## REQUIRED WORK
Reproduce exactly only the lines from the line that holds "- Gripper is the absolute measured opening" to the line that holds "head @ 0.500", inclusive, in the listing below, and please leave out every picture.

○ ○ ○

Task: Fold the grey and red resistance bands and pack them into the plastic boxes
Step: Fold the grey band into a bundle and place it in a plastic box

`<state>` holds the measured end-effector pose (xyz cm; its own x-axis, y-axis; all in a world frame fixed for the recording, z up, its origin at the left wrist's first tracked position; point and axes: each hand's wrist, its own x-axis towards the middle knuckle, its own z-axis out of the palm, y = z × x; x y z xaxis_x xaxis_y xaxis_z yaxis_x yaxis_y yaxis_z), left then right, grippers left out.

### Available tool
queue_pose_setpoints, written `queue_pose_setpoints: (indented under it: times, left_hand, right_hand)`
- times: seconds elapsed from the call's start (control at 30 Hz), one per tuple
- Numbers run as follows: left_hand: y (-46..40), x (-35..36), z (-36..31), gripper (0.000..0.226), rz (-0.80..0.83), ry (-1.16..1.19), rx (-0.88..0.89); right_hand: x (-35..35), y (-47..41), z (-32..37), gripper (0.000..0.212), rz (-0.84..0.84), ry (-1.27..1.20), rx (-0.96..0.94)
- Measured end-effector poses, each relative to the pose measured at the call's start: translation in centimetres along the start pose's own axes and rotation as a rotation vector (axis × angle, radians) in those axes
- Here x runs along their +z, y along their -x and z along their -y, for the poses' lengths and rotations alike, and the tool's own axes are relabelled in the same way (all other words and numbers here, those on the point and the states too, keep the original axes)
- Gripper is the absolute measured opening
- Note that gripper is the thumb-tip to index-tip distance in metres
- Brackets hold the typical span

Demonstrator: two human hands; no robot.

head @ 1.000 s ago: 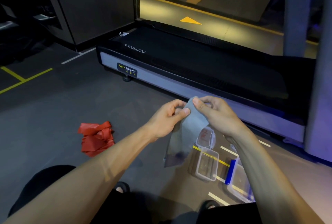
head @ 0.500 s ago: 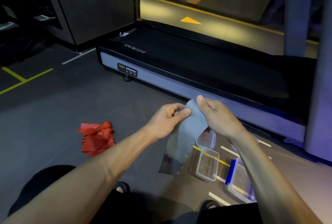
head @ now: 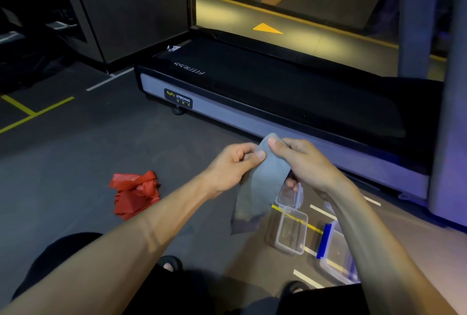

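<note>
Above the floor, in front of the person's knees, both hands held the grey resistance band (head: 260, 188) up by its top edge. The left hand (head: 235, 165) had its fingers curled, thumb pressing the band against them at the upper left corner; the right hand (head: 303, 163) pinched the same edge just beside it, thumb on the near face and fingers behind. Below the 2 grips the band hung loose in a doubled, tapering flap, its lower end dangling just over the floor.

By my reading the step in hand was folding the grey band, with packing not yet begun. The red resistance band (head: 135, 194) lay crumpled on the floor well to the left, untouched. 2 clear plastic boxes sat to the right: the small box (head: 290, 232) open beside its lid (head: 289, 194), and the blue-clipped box (head: 336, 256) further right.

Next, the hanging tail likely needed doubling up again until the bundle was small enough for the small box.
</note>
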<state>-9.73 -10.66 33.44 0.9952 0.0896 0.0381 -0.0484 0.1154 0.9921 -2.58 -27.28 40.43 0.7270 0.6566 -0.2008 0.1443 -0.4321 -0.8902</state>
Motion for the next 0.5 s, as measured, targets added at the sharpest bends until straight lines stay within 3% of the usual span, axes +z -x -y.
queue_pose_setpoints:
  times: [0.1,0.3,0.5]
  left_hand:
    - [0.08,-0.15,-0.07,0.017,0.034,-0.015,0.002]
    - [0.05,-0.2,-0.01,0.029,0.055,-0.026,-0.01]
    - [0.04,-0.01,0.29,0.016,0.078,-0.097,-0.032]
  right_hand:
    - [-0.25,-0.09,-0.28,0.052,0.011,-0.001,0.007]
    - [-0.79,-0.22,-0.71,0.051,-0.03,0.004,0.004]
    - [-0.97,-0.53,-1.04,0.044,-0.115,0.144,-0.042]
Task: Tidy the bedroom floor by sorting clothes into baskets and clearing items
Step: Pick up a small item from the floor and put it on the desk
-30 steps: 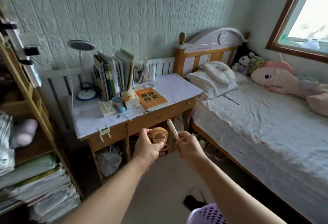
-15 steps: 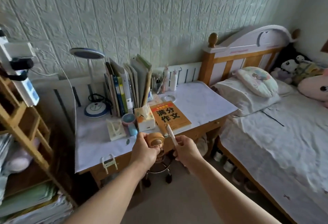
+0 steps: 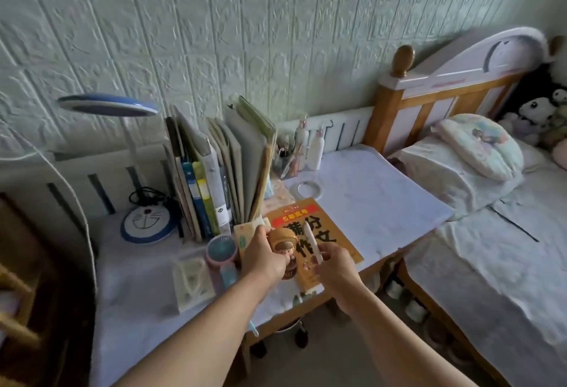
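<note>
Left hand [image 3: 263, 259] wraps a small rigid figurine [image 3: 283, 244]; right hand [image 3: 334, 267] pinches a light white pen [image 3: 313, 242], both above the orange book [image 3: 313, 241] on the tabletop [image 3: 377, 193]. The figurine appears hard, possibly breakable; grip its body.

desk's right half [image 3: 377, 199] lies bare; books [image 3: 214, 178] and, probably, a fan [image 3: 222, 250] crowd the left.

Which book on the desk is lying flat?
The orange book, under the hands. It lies flat with its cover up; the other books stand upright beside the lamp.
</note>
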`<state>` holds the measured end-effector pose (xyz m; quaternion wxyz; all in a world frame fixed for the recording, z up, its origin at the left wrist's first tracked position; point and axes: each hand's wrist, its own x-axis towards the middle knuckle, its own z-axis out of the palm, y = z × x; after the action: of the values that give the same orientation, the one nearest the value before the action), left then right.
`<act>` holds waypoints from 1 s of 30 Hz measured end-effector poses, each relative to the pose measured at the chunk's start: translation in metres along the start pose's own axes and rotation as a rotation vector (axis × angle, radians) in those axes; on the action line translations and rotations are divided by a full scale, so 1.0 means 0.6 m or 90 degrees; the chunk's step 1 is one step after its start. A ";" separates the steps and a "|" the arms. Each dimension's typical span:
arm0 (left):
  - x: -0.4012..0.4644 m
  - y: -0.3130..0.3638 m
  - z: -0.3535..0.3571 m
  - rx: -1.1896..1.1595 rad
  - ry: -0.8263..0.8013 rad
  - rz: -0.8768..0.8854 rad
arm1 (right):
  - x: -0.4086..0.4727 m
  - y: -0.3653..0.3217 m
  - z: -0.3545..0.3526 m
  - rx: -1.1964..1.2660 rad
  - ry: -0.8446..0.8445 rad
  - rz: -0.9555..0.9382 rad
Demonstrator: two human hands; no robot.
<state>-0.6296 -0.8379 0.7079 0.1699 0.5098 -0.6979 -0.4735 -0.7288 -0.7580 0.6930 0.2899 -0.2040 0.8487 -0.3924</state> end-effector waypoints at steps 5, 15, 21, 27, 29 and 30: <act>0.088 0.028 0.057 -0.004 -0.024 -0.005 | 0.088 -0.002 -0.015 -0.030 0.031 0.034; 0.235 0.029 0.145 0.076 0.016 -0.054 | 0.261 0.037 0.011 -0.013 -0.038 0.095; 0.290 0.017 0.183 0.120 0.089 -0.074 | 0.323 0.050 0.036 -0.051 -0.049 0.086; 0.303 0.000 0.196 0.160 0.097 -0.086 | 0.333 0.054 0.056 -0.134 -0.035 0.051; 0.301 -0.001 0.197 0.159 0.094 -0.077 | 0.330 0.053 0.056 -0.152 -0.036 0.044; 0.300 0.000 0.196 0.159 0.091 -0.070 | 0.328 0.053 0.054 -0.152 -0.036 0.048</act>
<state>-0.7903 -0.9374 0.6057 0.1284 0.5968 -0.7086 -0.3539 -0.8585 -0.8692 0.5857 0.3022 -0.2160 0.8879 -0.2715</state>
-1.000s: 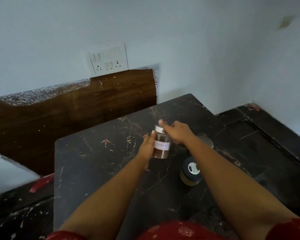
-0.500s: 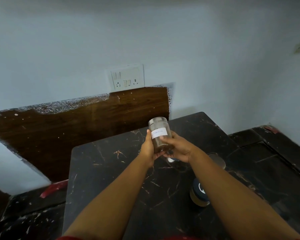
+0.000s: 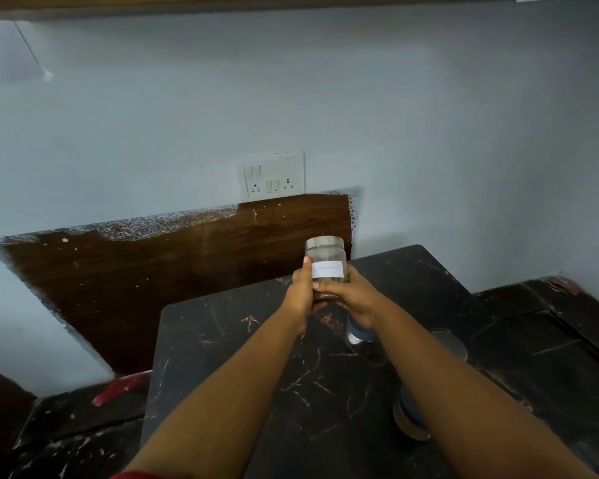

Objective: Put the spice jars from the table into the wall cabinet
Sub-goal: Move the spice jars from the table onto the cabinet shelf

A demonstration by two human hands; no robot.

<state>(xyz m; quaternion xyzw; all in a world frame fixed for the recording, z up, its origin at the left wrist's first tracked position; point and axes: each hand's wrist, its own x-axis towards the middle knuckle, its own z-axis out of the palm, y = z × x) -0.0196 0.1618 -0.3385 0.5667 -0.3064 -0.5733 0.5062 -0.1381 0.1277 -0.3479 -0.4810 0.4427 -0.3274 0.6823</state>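
Note:
I hold a clear spice jar (image 3: 325, 259) with a silver lid and a white label upright above the black marble table (image 3: 242, 340). My left hand (image 3: 300, 293) grips its left side and my right hand (image 3: 351, 293) wraps its lower right side. Under my right arm stand other jars: one with a dark lid (image 3: 358, 335), partly hidden by my wrist, a blue-lidded one (image 3: 408, 418) near the table's front, and a clear one (image 3: 450, 344) to the right. A wooden strip at the top edge (image 3: 222, 3) looks like the wall cabinet's underside.
A white switch and socket plate (image 3: 274, 176) sits on the pale wall above a dark wooden panel (image 3: 153, 264). A black counter (image 3: 550, 323) runs to the right of the table. A red object (image 3: 118, 392) lies low on the left.
Both hands have lifted the labelled jar off the table and raised it. The view has tilted upward, bringing the wooden strip at the top into sight.

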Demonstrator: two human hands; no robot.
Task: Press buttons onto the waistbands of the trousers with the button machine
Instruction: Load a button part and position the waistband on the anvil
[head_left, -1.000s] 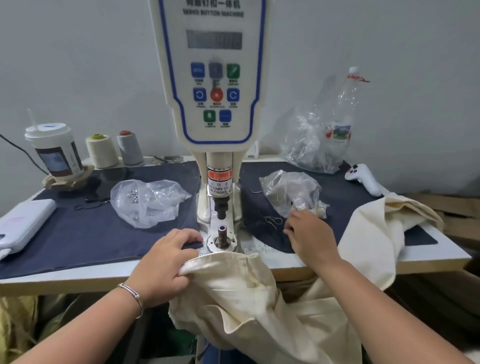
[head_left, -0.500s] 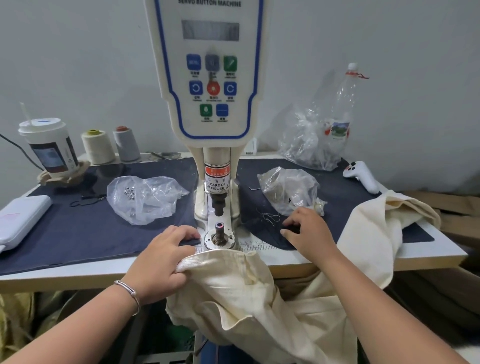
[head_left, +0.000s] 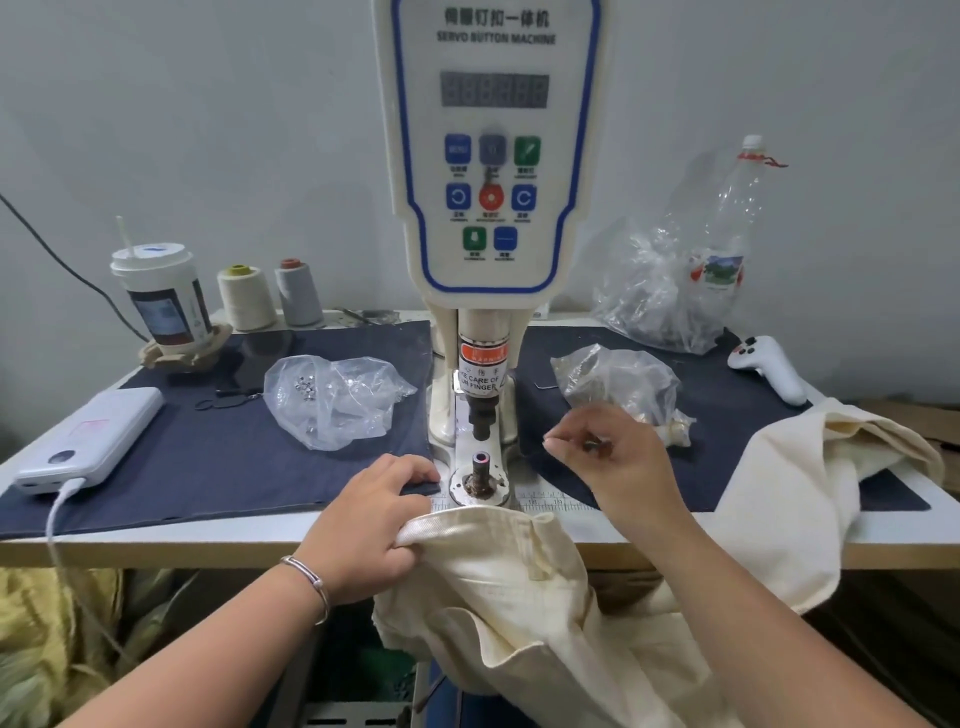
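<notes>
The button machine (head_left: 488, 218) stands at the middle of the worktop (head_left: 156, 543), its lower die post (head_left: 479, 467) bare. The left hand (head_left: 366, 525) grips the waistband (head_left: 467, 525) of the cream trousers (head_left: 519, 613) at the front edge of the worktop, just before the die. The right hand (head_left: 618, 462) hovers right of the post, fingers curled, pinching a small dark piece (head_left: 592, 446) — probably a button part, too small to tell. The step seems to be loading; next the piece must sit on the die exactly, then the waistband goes over it.
</notes>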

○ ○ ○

## THE ANSWER
- Gripper is the absolute measured opening
- Note that gripper is the thumb-tip to index-tip distance in metres
- Brackets hold the typical span

Demonstrator: two human hands; no robot.

head @ 1.000 s ago: 
head @ 0.500 s ago: 

This finishes the output.